§ PROBLEM:
If a line in the listing below includes the string "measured", pull it out.
↓
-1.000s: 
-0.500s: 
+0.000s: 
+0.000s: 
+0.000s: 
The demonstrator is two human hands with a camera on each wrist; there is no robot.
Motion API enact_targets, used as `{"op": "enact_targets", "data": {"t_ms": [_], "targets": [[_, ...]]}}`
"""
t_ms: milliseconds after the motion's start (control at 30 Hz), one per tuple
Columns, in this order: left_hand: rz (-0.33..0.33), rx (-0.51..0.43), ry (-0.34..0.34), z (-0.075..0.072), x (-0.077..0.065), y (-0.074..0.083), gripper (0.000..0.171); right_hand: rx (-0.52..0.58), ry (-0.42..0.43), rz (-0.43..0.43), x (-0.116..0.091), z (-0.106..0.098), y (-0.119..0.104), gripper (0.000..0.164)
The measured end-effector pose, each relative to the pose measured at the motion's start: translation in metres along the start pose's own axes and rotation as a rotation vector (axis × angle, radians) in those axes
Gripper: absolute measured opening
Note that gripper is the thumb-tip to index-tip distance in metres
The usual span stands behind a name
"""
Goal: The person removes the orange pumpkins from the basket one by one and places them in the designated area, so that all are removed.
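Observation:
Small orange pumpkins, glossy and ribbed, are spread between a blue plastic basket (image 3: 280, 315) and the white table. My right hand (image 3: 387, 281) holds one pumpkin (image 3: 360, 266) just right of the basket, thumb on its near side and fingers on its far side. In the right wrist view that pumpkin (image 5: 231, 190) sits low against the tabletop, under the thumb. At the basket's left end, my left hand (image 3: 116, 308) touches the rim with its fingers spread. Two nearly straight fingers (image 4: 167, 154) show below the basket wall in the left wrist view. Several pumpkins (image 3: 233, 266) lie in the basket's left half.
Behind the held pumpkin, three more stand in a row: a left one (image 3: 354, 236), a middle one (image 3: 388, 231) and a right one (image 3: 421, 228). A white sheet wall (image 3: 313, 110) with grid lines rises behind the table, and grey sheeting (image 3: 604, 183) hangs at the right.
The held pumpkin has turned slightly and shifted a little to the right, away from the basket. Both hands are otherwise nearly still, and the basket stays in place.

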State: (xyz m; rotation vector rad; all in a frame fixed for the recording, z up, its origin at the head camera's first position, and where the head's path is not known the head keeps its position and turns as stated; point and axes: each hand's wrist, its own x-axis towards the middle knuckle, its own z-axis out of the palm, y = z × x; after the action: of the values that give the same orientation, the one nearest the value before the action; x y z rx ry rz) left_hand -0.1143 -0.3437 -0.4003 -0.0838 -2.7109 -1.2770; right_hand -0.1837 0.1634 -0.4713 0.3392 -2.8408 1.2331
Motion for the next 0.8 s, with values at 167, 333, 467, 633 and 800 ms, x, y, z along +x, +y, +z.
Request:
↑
§ ANSWER TO THIS TASK:
The measured end-effector pose, each relative to the pose measured at the motion's start: translation in metres along the start pose's own axes and rotation as a rotation vector (axis × angle, radians) in those axes
Gripper: absolute measured opening

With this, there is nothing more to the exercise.